In 2021-2 and 2022-3 I was a co-lecturer of the Computer Science course ‘(Overview of) Natural Language Processing’ for undergraduates and postgraduates (course page).

In 2020-1 I organised the ‘Non-standard NLP’ topic for the ACS MPhil course on ‘Advanced topics in machine learning and natural language processing’ (R250; link to dept course page).

In 2019-20 I was the organiser of the ‘Non-standard NLP’ topic for R250 (course page).

In 2018-9 I was co-organiser of the ‘NLP & ML for Speech’ topic for R250 (course page), and supervised for the Formal Models of Language course in the Computer Science Tripos.
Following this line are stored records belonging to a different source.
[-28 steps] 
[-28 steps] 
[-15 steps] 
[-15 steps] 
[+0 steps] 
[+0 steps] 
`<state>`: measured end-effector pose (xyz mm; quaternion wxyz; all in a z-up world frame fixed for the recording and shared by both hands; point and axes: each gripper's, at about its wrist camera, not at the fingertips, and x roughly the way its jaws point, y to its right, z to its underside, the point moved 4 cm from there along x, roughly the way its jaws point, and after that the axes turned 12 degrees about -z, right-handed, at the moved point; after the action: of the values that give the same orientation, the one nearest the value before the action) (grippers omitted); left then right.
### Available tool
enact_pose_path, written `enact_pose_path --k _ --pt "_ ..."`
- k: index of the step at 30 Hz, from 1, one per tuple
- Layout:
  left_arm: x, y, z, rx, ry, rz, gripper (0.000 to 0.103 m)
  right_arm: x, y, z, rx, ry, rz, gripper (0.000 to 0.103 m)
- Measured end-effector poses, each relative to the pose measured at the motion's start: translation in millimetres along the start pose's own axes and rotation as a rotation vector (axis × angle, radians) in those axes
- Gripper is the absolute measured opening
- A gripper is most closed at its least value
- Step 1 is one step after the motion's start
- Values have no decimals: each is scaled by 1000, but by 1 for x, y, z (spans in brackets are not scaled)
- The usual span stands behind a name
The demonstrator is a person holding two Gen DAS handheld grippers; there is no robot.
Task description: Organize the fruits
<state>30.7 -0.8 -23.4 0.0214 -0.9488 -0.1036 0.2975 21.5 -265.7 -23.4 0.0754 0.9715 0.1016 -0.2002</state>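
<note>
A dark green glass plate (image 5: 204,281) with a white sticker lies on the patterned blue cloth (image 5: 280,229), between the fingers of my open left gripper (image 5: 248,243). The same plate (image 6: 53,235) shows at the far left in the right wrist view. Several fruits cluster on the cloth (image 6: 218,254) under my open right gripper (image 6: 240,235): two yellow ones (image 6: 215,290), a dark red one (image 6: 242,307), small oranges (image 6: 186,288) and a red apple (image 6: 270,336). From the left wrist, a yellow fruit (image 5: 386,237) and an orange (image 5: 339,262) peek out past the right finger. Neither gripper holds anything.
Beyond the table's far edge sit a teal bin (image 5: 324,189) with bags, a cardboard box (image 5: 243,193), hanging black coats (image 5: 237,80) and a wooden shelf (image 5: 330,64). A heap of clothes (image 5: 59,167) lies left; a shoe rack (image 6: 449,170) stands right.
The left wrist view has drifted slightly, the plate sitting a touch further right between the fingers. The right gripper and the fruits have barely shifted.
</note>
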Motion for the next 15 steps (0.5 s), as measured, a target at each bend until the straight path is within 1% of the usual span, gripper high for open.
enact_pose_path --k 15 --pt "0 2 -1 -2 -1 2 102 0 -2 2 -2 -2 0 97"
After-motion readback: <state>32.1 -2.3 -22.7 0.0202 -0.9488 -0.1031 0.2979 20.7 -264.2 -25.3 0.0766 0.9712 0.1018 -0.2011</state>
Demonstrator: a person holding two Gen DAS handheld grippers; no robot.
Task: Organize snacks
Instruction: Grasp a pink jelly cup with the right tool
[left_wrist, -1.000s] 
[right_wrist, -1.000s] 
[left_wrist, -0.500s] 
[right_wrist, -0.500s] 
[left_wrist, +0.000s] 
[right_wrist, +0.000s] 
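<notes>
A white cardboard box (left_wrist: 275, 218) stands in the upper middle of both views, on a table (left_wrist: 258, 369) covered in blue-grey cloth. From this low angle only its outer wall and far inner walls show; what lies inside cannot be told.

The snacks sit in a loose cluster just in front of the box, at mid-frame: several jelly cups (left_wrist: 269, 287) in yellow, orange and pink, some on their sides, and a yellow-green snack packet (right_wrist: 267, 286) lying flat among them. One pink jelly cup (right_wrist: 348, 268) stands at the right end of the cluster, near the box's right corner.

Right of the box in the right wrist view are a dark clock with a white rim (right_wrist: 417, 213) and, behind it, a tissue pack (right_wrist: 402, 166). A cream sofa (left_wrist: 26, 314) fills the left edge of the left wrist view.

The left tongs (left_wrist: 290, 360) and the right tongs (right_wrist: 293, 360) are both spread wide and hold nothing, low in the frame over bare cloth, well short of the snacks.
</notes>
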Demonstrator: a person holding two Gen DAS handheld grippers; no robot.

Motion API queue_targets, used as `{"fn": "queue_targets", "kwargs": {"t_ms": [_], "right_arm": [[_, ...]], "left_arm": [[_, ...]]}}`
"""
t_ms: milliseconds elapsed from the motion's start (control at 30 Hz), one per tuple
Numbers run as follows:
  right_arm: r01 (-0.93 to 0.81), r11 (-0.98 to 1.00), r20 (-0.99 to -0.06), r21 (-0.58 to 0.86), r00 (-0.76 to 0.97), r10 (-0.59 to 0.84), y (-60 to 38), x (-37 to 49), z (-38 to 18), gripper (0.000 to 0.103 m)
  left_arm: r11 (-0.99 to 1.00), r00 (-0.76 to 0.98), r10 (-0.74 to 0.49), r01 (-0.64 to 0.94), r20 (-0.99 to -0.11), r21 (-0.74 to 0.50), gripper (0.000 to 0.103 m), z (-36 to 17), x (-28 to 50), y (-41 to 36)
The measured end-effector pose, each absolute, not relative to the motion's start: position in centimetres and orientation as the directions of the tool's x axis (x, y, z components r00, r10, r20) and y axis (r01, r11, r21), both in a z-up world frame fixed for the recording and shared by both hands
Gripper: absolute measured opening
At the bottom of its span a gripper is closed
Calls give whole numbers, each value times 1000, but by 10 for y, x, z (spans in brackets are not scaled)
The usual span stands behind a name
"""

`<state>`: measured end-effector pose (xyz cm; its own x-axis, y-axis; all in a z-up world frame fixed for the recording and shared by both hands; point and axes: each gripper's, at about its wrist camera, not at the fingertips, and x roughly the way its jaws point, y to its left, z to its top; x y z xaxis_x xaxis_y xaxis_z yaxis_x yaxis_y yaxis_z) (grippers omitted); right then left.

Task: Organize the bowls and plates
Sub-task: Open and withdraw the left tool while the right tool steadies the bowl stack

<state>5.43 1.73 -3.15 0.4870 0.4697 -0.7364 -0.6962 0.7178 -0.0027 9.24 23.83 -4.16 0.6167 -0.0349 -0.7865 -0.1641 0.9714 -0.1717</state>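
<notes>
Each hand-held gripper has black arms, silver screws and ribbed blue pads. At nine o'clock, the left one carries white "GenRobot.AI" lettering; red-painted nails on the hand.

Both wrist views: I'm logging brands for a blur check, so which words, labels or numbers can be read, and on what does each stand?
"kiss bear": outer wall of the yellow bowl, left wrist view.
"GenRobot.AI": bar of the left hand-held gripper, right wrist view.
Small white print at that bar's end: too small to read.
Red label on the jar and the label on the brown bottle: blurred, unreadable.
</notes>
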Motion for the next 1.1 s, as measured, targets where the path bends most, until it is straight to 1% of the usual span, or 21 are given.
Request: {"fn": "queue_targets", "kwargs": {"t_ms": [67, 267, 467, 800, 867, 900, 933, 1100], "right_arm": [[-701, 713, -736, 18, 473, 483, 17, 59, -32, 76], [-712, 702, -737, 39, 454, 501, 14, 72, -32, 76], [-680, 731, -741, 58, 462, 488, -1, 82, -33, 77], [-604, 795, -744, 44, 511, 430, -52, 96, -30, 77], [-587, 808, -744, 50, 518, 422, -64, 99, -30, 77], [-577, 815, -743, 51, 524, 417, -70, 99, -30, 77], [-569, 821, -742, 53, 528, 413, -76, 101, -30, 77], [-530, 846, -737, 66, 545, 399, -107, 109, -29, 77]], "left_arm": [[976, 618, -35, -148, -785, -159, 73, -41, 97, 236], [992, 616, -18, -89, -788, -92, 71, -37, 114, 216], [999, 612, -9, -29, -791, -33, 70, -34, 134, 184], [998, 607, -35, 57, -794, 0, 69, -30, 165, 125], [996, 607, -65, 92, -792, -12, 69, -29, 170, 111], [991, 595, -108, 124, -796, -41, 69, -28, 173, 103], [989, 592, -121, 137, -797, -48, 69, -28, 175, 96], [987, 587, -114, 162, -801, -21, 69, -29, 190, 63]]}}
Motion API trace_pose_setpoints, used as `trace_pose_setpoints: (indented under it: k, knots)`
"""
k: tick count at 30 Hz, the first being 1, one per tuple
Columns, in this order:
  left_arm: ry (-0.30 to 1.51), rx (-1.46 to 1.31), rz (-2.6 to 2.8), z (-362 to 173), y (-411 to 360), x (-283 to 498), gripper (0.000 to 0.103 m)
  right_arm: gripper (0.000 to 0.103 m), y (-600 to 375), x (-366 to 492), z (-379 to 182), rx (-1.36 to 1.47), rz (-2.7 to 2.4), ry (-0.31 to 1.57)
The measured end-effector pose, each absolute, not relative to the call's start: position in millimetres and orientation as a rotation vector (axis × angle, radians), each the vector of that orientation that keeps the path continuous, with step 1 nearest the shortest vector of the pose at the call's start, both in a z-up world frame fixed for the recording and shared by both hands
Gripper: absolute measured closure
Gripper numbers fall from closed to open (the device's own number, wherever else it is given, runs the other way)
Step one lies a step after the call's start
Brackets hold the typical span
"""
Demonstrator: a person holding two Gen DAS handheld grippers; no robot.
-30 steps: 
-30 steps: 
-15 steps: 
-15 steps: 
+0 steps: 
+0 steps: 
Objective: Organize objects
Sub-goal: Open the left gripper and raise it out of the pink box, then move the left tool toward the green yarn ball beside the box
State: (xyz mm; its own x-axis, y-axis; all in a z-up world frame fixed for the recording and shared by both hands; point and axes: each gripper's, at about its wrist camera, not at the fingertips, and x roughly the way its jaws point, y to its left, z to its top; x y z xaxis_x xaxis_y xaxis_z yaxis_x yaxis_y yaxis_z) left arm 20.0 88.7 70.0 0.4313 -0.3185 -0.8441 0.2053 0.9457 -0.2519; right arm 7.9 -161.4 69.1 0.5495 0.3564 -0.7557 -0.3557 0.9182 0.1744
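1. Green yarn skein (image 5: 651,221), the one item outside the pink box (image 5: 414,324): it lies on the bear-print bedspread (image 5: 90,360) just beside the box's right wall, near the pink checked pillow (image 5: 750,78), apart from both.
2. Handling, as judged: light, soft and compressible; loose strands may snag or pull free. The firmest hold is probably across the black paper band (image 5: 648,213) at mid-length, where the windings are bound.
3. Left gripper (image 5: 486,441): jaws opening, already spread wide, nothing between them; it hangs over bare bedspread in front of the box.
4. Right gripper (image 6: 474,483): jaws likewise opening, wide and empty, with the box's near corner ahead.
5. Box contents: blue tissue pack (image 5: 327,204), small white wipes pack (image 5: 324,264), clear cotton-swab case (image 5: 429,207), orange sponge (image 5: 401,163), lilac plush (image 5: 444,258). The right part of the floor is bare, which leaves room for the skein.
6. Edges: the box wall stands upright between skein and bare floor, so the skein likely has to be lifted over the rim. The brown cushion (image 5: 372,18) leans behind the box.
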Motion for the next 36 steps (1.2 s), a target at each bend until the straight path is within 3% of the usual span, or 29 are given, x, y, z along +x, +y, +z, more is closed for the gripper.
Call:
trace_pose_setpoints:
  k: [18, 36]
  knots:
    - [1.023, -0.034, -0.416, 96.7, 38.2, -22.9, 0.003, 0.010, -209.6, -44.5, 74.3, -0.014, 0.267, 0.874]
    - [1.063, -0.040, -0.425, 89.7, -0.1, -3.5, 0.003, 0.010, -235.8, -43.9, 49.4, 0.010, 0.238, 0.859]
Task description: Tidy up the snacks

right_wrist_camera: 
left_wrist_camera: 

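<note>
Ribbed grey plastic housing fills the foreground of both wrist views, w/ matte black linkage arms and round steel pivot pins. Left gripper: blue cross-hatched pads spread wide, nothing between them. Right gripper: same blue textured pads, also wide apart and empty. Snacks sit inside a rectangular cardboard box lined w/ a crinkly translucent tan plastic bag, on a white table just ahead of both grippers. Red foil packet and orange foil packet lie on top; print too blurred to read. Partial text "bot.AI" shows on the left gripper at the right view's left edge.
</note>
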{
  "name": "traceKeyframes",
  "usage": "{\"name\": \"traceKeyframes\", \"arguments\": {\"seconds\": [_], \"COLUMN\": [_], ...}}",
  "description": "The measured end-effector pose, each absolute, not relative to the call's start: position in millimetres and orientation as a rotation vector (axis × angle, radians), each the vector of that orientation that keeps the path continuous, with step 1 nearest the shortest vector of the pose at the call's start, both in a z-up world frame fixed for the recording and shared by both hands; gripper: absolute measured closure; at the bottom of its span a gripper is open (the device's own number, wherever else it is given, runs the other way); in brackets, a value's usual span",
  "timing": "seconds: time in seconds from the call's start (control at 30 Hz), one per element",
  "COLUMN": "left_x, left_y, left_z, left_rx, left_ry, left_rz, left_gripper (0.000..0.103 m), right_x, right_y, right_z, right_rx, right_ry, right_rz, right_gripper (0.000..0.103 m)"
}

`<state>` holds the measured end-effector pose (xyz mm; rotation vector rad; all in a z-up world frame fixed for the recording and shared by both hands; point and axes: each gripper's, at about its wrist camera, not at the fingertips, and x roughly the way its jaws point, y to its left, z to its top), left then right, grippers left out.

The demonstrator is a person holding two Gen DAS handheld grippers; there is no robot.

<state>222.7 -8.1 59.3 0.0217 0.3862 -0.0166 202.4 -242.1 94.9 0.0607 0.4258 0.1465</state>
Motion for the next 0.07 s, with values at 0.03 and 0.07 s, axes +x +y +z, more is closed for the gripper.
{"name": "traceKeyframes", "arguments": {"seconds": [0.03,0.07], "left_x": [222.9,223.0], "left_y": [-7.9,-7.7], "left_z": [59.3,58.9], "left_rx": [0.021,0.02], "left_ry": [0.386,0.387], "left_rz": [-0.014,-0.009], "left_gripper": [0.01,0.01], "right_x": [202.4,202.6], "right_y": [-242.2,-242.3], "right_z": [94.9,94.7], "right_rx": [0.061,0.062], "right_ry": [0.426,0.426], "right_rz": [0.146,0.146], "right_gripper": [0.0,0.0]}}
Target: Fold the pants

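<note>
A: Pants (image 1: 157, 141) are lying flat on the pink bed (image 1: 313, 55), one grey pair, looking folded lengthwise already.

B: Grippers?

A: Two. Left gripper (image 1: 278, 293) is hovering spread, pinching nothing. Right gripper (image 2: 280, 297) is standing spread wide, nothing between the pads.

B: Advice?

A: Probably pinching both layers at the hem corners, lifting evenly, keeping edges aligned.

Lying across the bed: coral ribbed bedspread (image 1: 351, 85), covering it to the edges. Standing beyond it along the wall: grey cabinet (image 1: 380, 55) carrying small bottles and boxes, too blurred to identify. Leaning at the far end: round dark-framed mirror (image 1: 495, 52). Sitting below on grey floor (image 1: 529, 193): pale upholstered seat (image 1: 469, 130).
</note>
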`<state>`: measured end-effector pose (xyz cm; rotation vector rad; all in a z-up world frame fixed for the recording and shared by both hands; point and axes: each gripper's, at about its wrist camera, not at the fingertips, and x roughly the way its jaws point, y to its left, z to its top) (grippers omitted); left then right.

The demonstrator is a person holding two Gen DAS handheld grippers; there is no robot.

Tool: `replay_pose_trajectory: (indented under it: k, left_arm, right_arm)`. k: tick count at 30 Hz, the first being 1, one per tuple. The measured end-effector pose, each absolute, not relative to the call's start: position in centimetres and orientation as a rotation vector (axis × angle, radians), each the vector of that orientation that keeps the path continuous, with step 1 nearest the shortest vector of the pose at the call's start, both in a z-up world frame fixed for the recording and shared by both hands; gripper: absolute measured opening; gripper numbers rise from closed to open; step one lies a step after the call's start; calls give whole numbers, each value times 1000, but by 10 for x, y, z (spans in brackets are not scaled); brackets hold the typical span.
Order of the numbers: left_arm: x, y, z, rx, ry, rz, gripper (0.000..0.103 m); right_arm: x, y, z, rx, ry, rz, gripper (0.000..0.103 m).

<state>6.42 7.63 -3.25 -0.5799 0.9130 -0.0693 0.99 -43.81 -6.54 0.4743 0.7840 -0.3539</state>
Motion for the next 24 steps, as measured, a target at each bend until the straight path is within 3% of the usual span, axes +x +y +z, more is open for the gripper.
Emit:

I previously coordinated the Computational Linguistics paper (Li18) for the Linguistics Tripos in 2016/7 and 2017/8. This involved organisation of the paper, lecturing, and supervision. I’ve also supervised Li3 (Language, Brain and Society), Li4 (History and Varieties of English), Li11 (Historical Linguistics), Li13 (History of English), and Li15 (Language Acquisition).

I’ve given research methods seminars to Linguistics MPhils on bibliography management and the use of corpora, and to the PhDs on reproducible research, data management, presenting data and writing abstracts. I’ve also given a research skills programme seminar in the Computer Laboratory on results presentation.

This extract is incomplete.